Gibt es deiner Ansicht nach einen gesellschaftlichen Wandel im Umgang mit Sexualität im Alter? Auf jeden Fall. Bestimmte Klischees, die sich mit dem Alter verbinden, sind längst nicht mehr so stark ausgeprägt. Meine Generation hat da Glück gehabt. Ich bin erst mit Mitte/Ende 50 langsam in eine andere Alterskategorie gerückt. Die Generation vor mir litt noch unterm Dreißig werden!
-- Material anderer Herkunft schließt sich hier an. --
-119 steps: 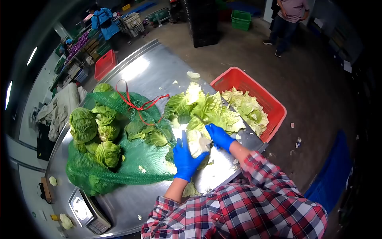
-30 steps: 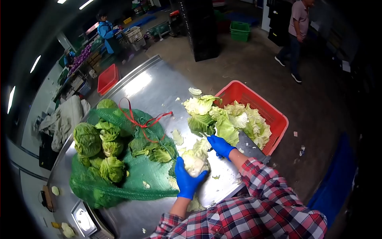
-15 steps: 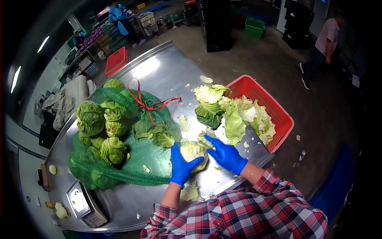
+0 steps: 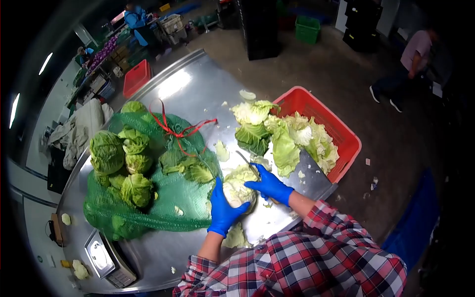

„Ich liege manchmal morgens im Bett und denke: Ich muss gar nichts machen. Das ist ein geiles Gefühl!“

Es wird jedoch vermehrt von Ageism in unserer Gesellschaft gesprochen. Das Phänomen gab es immer schon. Als ich damals in den 70ern ins KC in Berlin ging, gab’s auch schon die Tunten, die ihre Augen verdreht haben, wenn jemand drei Jahre zu alt war. Da wird ja die eigene Jugend als persönliches Verdienst verhandelt. Man erhöht sich, um andere runterzumachen. Aber man kann heute besser altern als noch vor 50 Jahren. Gleichzeitig ist die Gesellschaft natürlich auch total gaga und versucht ewiges Leben vorzugaukeln. Es gibt eine bestimmte Haltung in der Gesellschaft, dass jemandem, der aktiv ist, der sich nicht unterkriegen lässt und immer weitermacht, automatisch applaudiert wird – und zwar fast unabhängig davon, was die Person macht. Für mich ist die Auffassung, dass dieses Immer-Weitermachen als etwas absolut Positives dargestellt wird, nicht attraktiv. Ich finde es gut, wenn man in einem selbst bestimmten Alter zurücktritt und jüngere Menschen ranlässt.

Was ist denn das Beste am Alter? Die Freiheit der Kontemplation. Ich liege manchmal morgens im Bett und denke: Ich muss gar nichts machen. Das ist ein geiles Gefühl!